> [ASSIGNMENT]:
Using the data below, output the first line and every line after it up to and including the line containing "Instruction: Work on", exactly as written and with nothing added.

Top of PROVIDED DATA

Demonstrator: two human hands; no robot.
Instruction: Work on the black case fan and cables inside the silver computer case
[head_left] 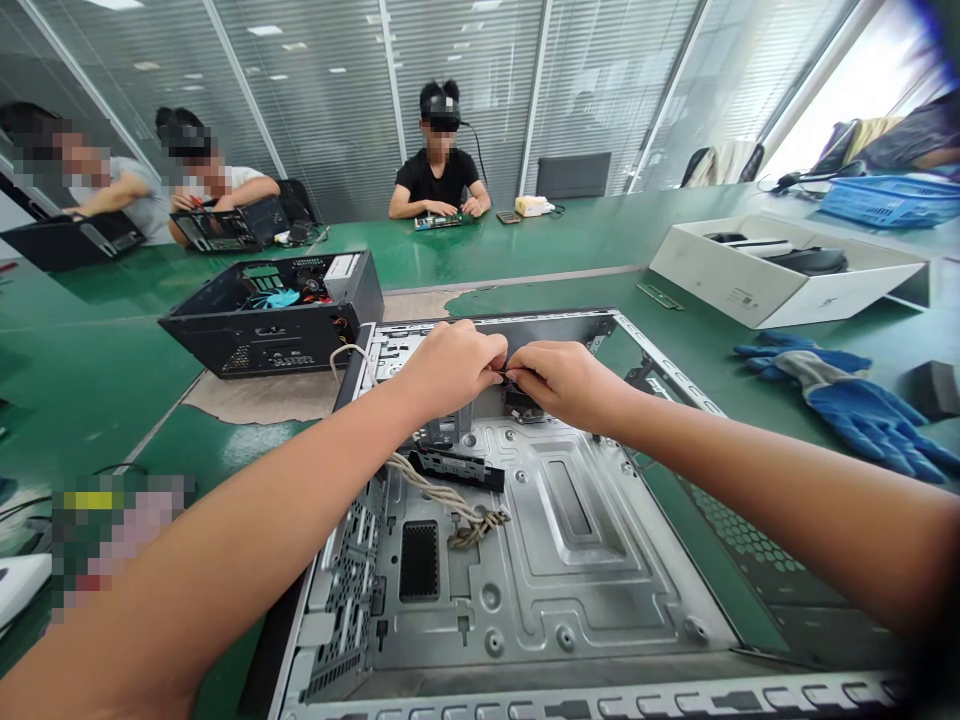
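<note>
Over the far part of an open case, the wearer's two hands meet at close work. Left hand: narrow, palm turned down, fingertips brought toward the thumb. Right hand: likewise narrow, its fingertips almost against those of the left. Whether either hand closes on anything cannot be told, the gap being small and largely covered by the fingers. Just below the fingertips sits a dark part, the thing being worked on, inside the case near its far wall and partly hidden by the right hand.

State of the work, as judged from the layout: the case appears largely bare, its metal floor exposed with no main board on it. Left within it are the dark part, a black bracket lying aslant, and a twisted cable whose bunched end rests on the floor. The handling of the dark part appears unfinished; whether it is being loosened or attached does not show.

Surroundings: on the green worktop, a second case with parts inside stands beyond, to the left, partly on a brown sheet. To the right lie a green module, a white box and blue gloves. Across the worktop, three co-workers sit at hardware.
</note>
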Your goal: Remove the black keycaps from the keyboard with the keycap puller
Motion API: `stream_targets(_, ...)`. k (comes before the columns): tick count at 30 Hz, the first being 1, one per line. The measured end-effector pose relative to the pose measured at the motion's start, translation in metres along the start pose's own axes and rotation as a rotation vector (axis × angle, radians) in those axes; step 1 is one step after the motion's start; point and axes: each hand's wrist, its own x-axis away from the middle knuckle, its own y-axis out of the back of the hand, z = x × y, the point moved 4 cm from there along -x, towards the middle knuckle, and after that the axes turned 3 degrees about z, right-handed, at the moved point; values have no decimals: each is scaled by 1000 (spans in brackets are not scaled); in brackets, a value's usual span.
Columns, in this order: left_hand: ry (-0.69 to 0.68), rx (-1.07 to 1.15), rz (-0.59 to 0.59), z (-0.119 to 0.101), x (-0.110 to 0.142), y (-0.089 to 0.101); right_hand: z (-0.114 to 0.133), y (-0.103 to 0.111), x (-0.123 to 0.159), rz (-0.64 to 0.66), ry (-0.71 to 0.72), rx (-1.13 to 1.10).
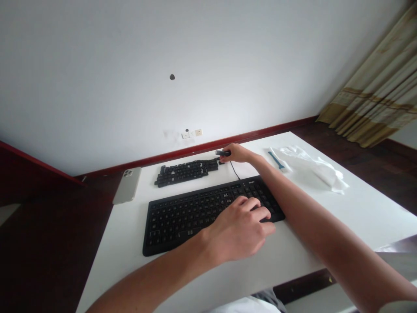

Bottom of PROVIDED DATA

> [SOLUTION TO THE EXERCISE]:
Demonstrator: two human hands; no robot.
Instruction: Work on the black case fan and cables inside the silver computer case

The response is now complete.